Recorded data
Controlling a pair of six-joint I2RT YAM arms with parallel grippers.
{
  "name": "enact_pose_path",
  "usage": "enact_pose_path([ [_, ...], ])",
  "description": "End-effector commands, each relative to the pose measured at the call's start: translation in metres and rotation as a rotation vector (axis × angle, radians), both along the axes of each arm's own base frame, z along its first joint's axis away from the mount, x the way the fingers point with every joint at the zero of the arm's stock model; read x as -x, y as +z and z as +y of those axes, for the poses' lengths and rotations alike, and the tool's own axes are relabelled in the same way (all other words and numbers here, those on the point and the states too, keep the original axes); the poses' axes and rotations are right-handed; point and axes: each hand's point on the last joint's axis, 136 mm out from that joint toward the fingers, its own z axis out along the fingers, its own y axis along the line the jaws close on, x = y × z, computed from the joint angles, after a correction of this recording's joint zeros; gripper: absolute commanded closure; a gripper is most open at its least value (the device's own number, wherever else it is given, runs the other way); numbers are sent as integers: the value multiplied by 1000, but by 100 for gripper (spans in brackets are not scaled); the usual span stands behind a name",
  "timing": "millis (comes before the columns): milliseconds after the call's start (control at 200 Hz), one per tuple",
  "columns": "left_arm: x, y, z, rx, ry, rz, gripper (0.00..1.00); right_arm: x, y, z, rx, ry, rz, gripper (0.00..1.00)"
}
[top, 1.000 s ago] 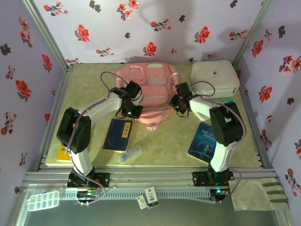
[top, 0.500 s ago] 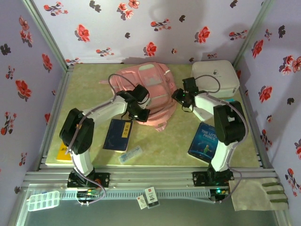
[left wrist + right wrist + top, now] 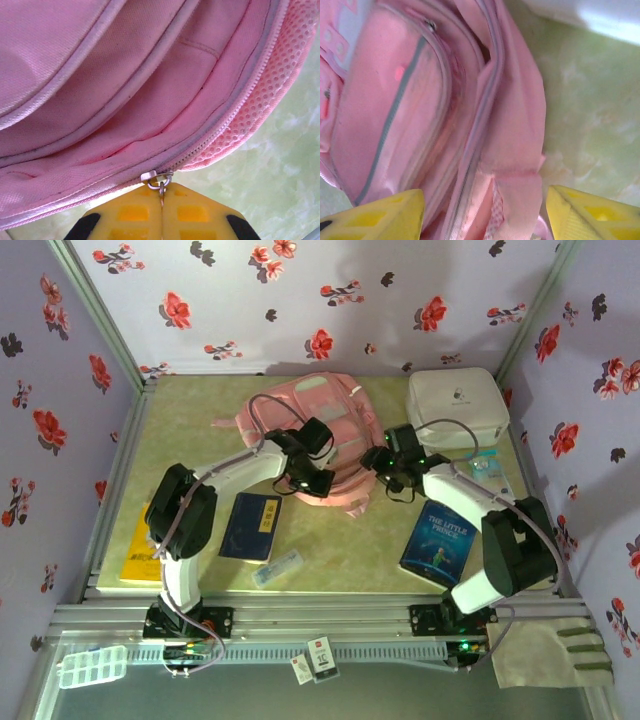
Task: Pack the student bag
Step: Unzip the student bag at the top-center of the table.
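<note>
The student bag (image 3: 322, 412), a soft pink backpack, lies at the back middle of the table. My left gripper (image 3: 320, 482) is at its near edge. In the left wrist view that gripper (image 3: 161, 189) is shut on the metal zip pull (image 3: 157, 177) of the bag (image 3: 125, 100), where the zip meets the mesh side. My right gripper (image 3: 379, 472) is at the bag's right side. In the right wrist view it (image 3: 485, 220) stands open, its yellow fingers (image 3: 380, 220) either side of the bag's (image 3: 410, 110) zip and strap, gripping nothing.
A white hard case (image 3: 456, 405) stands at the back right. A dark blue book (image 3: 250, 526), a clear case (image 3: 277, 568) and a yellow book (image 3: 140, 556) lie near left. A blue picture book (image 3: 440, 540) lies near right. Floral walls close in the table.
My right gripper has opened and let go of the bag. My left gripper has moved right along the bag's edge with the zip pull. The bag has shifted and turned.
</note>
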Motion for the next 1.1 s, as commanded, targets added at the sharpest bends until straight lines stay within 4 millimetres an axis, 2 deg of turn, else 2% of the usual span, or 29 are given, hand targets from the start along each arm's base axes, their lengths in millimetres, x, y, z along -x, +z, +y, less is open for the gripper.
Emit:
enact_pose_path([
  [0,4,0,-11,21,-20,18,100,6,-16,4,17,-45,55,32],
  [160,5,-1,-10,18,-23,18,100,2,-34,13,18,-35,94,32],
  [370,7,-2,3,-13,-33,11,100,-1,-50,8,66,-35,117,37],
  [515,-1,-1,29,-70,-8,-13,100,1,-64,0,92,-51,151,47],
  [655,-11,1,63,-110,42,-24,100,3,-73,-10,123,-75,168,51],
  [790,-22,-5,95,-151,93,-6,100,3,-79,-17,137,-88,176,54],
  [1095,-51,-16,140,-290,133,-38,100,3,-84,-29,167,-116,174,59],
])
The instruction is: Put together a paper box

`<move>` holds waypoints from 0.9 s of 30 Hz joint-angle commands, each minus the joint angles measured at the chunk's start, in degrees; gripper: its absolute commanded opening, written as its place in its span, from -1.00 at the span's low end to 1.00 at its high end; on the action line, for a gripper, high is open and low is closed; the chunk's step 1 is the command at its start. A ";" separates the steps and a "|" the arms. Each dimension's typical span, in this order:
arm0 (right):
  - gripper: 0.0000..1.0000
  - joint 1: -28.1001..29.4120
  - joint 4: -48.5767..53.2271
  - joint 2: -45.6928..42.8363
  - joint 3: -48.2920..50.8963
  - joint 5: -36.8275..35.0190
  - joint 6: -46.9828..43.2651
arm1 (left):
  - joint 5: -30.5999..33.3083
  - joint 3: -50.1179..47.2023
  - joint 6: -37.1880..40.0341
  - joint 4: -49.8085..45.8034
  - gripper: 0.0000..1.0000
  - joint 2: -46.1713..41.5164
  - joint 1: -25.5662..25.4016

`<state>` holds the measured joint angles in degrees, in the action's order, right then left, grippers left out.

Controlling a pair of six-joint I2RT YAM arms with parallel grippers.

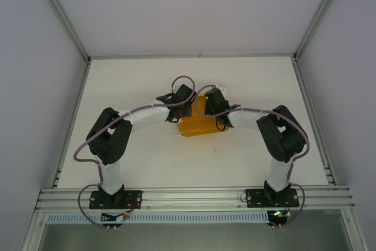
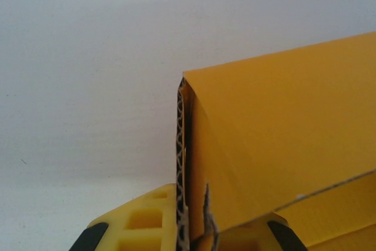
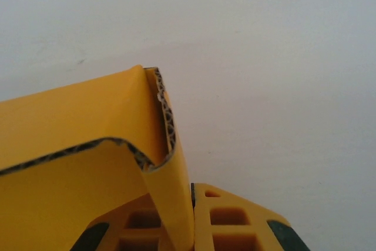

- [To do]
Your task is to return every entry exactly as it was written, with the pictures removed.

- [Response to this exercise]
Controlling a pair of six-joint I2RT YAM arms with parallel grippers.
{
  "name": "enact_pose_path",
  "usage": "enact_pose_path([ [_, ...], ])",
  "description": "End-effector commands, each relative to the pose measured at the call's start: translation in metres and rotation as a rotation vector (axis × angle, radians), both along the axes of each arm's own base frame, z along its first joint's axis away from the mount, x the way the fingers point with every joint at the zero of the arm's stock model; read x as -x, y as +z and z as +y of those axes, for the poses' lengths and rotations alike, and the tool's own axes are relabelled in the same way (all other words and numbers here, those on the point and the states too, keep the original axes); the poses' axes and rotations are right-handed; point and axes: each hand's point on the last joint's axis, 136 mm out from that joint toward the fingers, its own z axis out along the fingers, its own y axis along the line the jaws close on, x = y × z, computed from the joint angles, after a correction of this recording's joint zeros; gripper: absolute commanded closure; a gripper is most open at its least value (the device's own number, wherever else it is given, runs the other way); numbers are sent as integers: the value multiplied by 1000, but by 100 for gripper (spans in brackets are not scaled); the usual span stands behind a name",
  "timing": "millis (comes before the columns): milliseconds after the call's start (control at 200 Hz), one per tuple",
  "columns": "left_arm: x, y, z, rx, ry, rz, gripper (0.00..1.00); right_arm: x, y, z, rx, ry, rz, gripper (0.00..1.00)"
}
[top, 1.000 s ago] 
[top, 0.500 s ago] 
[left wrist + right wrist + top, now] 
Task: Pack the student bag
Step: Unzip the student bag at the top-center of the table.
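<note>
The student bag (image 3: 322, 412), a soft pink backpack, lies at the back middle of the table. My left gripper (image 3: 320, 482) is at its near edge. In the left wrist view that gripper (image 3: 161, 189) is shut on the metal zip pull (image 3: 157, 177) of the bag (image 3: 125, 100), where the zip meets the mesh side. My right gripper (image 3: 379, 472) is at the bag's right side. In the right wrist view it (image 3: 485, 220) stands open, its yellow fingers (image 3: 380, 220) either side of the bag's (image 3: 410, 110) zip and strap, gripping nothing.
A white hard case (image 3: 456, 405) stands at the back right. A dark blue book (image 3: 250, 526), a clear case (image 3: 277, 568) and a yellow book (image 3: 140, 556) lie near left. A blue picture book (image 3: 440, 540) lies near right. Floral walls close in the table.
My right gripper has opened and let go of the bag. My left gripper has moved right along the bag's edge with the zip pull. The bag has shifted and turned.
</note>
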Motion for the next 1.1 s, as commanded, targets added at the sharpest bends until straight lines stay within 4 millimetres an axis, 2 deg of turn, else 2% of the usual span, or 29 are given, hand targets from the start along each arm's base axes, their lengths in millimetres, x, y, z along -x, +z, +y, less is open for the gripper.
Emit:
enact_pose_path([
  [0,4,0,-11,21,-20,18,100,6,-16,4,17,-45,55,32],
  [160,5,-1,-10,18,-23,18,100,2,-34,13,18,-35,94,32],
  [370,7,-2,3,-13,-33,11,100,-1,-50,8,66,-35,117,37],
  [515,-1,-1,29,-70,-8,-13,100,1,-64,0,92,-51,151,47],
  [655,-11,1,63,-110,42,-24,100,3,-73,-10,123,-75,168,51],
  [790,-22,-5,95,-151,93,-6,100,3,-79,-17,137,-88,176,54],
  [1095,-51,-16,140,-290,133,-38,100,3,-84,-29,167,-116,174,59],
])
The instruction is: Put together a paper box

`<move>` holds waypoints from 0.9 s of 30 Hz joint-angle commands, each minus the joint angles measured at the chunk's start, in degrees; gripper: its absolute commanded opening, written as its place in its span, from -1.00 at the span's low end to 1.00 at its high end; on the action line, for a gripper, high is open and low is closed; the chunk's step 1 is the command at its start. A ";" separates the steps and a "|" the arms. Each dimension's typical span, in this order:
arm0 (right):
  - gripper: 0.0000..1.0000
  - joint 1: -28.1001..29.4120
  - joint 4: -48.5767..53.2271
  - joint 2: -45.6928..42.8363
  - joint 3: -48.2920..50.8963
  - joint 5: -36.8275..35.0190
  - joint 6: -46.9828..43.2651
arm1 (left):
  - joint 5: -30.5999..33.3083
  - joint 3: -50.1179..47.2023
  - joint 6: -37.1880..40.0341
  - joint 4: -49.8085..45.8034
  - gripper: 0.0000..1.0000
  - joint 2: -46.1713..41.5164
  - joint 1: -25.5662..25.4016

`<state>` holds the measured joint angles in degrees, in the action's order, right then left, grippers left out.

Controlling a pair of six-joint I2RT YAM arms with parallel grippers.

This completes the output for the exercise.